The Prokaryotic Microalga Limnothrix redekei KNUA012 to Improve Aldehyde Decarbonylase Expression for Use as a Biological Resource

L. redekei KNUA012 was obtained from the KNUA culture collection (Hong et al. 2016). This species was originally isolated in September 2010 from a freshwater bloom sample obtained from Lake Hapcheon (Bongsanmyeon, Hapcheon-gun, Gyeongsangnamdo, South Korea; 35°37′N, 128°02′E) and was named as Korean domestic L. redekei KNUA012 (Hong et al. 2016). This strain was cultured axenically for 20 days on nitrate-containing BG-11 medium (Chang et al. 2013; 2016).

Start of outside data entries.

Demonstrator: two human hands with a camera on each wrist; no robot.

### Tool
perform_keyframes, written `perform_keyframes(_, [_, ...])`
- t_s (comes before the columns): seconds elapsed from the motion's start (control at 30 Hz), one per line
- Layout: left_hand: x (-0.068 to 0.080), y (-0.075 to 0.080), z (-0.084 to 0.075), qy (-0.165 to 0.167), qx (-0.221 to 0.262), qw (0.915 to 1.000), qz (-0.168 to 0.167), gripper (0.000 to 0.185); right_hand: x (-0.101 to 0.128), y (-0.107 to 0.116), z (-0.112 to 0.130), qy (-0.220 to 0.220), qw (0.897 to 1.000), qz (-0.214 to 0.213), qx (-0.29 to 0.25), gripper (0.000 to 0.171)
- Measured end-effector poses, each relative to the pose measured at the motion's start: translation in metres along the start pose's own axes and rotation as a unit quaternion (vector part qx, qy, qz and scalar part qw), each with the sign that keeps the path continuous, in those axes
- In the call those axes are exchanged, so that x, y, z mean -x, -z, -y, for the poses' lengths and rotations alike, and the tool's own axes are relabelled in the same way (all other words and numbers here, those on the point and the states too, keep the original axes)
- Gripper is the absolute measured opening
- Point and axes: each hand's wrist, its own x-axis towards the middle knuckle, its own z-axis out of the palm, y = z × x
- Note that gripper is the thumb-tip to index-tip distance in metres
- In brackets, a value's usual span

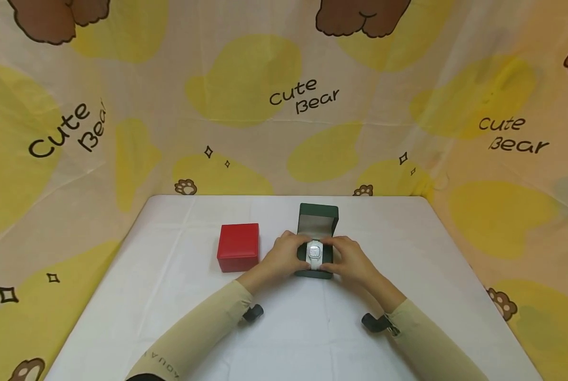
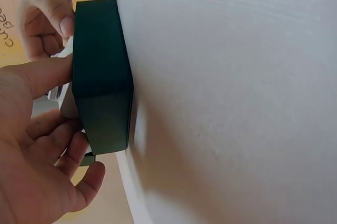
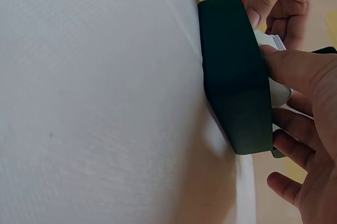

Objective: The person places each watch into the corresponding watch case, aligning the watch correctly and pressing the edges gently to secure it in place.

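Observation:
A white wristwatch (image 1: 314, 251) with a squarish face sits in the dark green watch box (image 1: 318, 211), whose lid stands raised at the back. From the left side my left hand (image 1: 282, 255) pinches the watch, index finger at its far end and thumb at its near end. My right hand (image 1: 354, 259) grips it the same way from the right. In the left wrist view, the green box (image 2: 100, 50) hides most of the watch's underside. A pale rounded part of the watch band or its cushion (image 3: 280, 91) shows between the fingers in the right wrist view.
A closed red box (image 1: 238, 246) stands on the white table (image 1: 183, 317), left of the green box. Behind the table hangs a yellow-and-beige cloth (image 1: 245, 137) with bear prints. Small black devices (image 1: 374, 323) are worn at both wrists.

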Motion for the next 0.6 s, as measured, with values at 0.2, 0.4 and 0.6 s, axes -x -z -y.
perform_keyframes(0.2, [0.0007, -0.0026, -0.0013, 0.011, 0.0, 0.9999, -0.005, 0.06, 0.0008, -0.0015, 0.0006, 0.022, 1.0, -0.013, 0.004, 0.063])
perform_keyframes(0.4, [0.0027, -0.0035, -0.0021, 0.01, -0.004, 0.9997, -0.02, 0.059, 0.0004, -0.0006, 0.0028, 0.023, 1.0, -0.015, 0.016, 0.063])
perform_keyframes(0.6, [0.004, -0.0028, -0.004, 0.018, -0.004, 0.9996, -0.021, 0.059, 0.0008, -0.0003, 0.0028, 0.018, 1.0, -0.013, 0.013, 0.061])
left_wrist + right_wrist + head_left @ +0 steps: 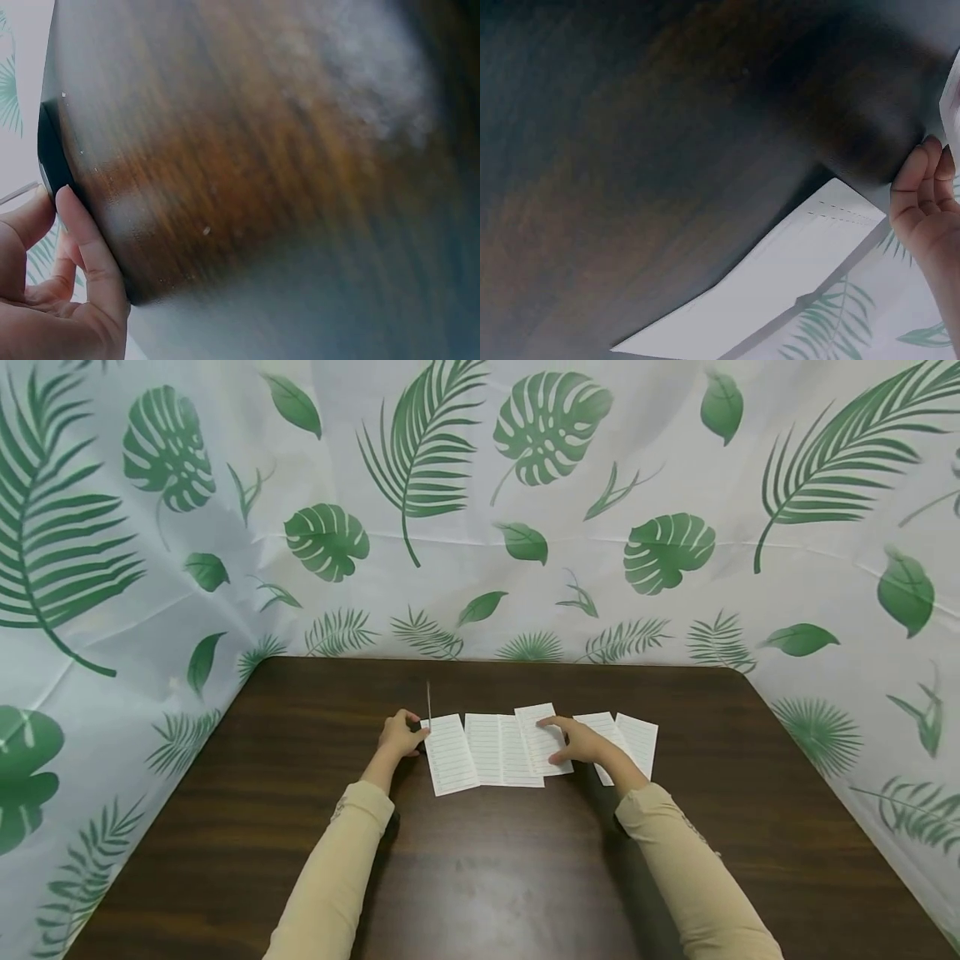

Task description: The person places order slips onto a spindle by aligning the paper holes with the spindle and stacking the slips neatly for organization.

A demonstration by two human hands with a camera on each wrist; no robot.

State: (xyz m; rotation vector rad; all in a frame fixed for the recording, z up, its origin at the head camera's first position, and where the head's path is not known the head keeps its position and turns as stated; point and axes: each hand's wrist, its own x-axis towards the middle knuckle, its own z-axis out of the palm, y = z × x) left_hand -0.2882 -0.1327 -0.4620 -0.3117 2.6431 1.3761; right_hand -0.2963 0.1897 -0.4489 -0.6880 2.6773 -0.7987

Sequences of the 16S ribosomal RNA gene were compared with those of L. redekei microalgae identified using a BLAST search (NCBI website) for L. redekei KNUA012 (Fig. 1). The primer sets 16S-F (5′-CGGA CGGGT GAGTAACGCGTGA-3′) and 16S-R (5′-GACTACTGGGGTATCTAATCCCATT-3′) were used to amplify the 16s rRNA region. A phylogenetic tree was constructed using Mega 5.2 software (Tamura et al. 2004; 2011) with the maximum composite likelihood model of the neighbor-joining algorithm (Gkelis et al. 2005; Shimura et al. 2015; Tan et al. 2016; Tajima et al. 2018). To optimize the growth conditions, L. redekei KNUA012 cultures were incubated using an Optizen 2120 UV spectrophotometer (Mecasys, South Korea) until their optical densities (ODs) at 750 nm reached 1.2 (OD₇₅₀). This procedure was performed in triplicate. L. redekei KNUA012 cells were cultured over 5–35°C (at intervals of 5°C) to determine the optimal culture temperature.

Fig. 1.

AD (Gen-Bank accession no. KU341741) was amplified from the genomic DNA of Korean domestic L. redekei KNUA012 using 34 cycles of PCR at 94°C for 40 s, 54°C for 40 s, and 72°C for 50 s. The following primers were used: AD-EcoRI–F (5′-GAATTCACCATGCCGCAACTCGAGG-3′) and AD-SalI-R (5′-GTCGACTGGTGGTTAAGCGGCAGCG-3′). The amplicon was ligated into the EcoRI and SalI sites downstream of the T7 promoter in vector pET-28a. We had previously determined the crystal structure of AD in Limnothrix sp. KNUA012 (Park et al. 2016). Based on these results, E. coli BL21 (DE3)-competent cells were transformed with a pET-28a expression vector carrying AD (pET28-AD). To assess the expression of AD, the transformed cells were cultured with vigorous shaking at 20°C in 500 ml of Luria-Bertani broth supplemented with 50 μg/ml kanamycin. The culture was induced with 0.2 mM isopropyl-D-1-thiogalactopyranoside when the OD₆₀₀ reached 0.6. The culture was further incubated for approximately 20 h. The cell pellet was harvested via centrifugation at 4,000 rpm for 20 min and then resuspended in cold lysis buffer (50 mM sodium phosphate, pH 8.0; 300 mM NaCl; and 5 mM imidazole) freshly supplemented with 0.2 mg/ml lysozyme, 0.5 mM phenylmethylsulfonyl fluoride, and EDTA-free Protease Inhibitor Cocktail (Sigma-Aldrich, USA). After incubation for 20 min on ice, the cells were disrupted via ultrasonication (Sonic Disembrator 550; Thermo Fisher Scientific, Inc., USA) with short pulses (10 s) and pauses (10 s) on ice over a 1 h period. Cell debris was removed via centrifugation at 10,000 rpm for 30 min. The clear supernatant was then poured into a gravity-flow column prepacked with Ni-NTA resin (Qiagen, Germany) to isolate the His-tagged AD in the supernatant. Unbound proteins were washed with a 10-column volume of wash buffer (50 mM sodium phosphate, pH 8.0; 300 mM NaCl; and 20 mM imidazole). Subsequently, the protein bound to the Ni-NTA resin was eluted with the wash buffer. To desalt and concentrate the eluted AD protein solution, it was first mixed with the EDTA-free Protease Inhibitor Cocktail and cold 20 mM Tris-HCl (pH 8.0) and then filtered using Amicon^® Ultra Centrifugal Filters (Ultracel-10K, Millipore^®; Merck KGaA, Germany). The resultant protein concentration was spectrophotometrically analyzed using a Protein Dye Reagent (Bio-Rad Laboratories, Inc., USA).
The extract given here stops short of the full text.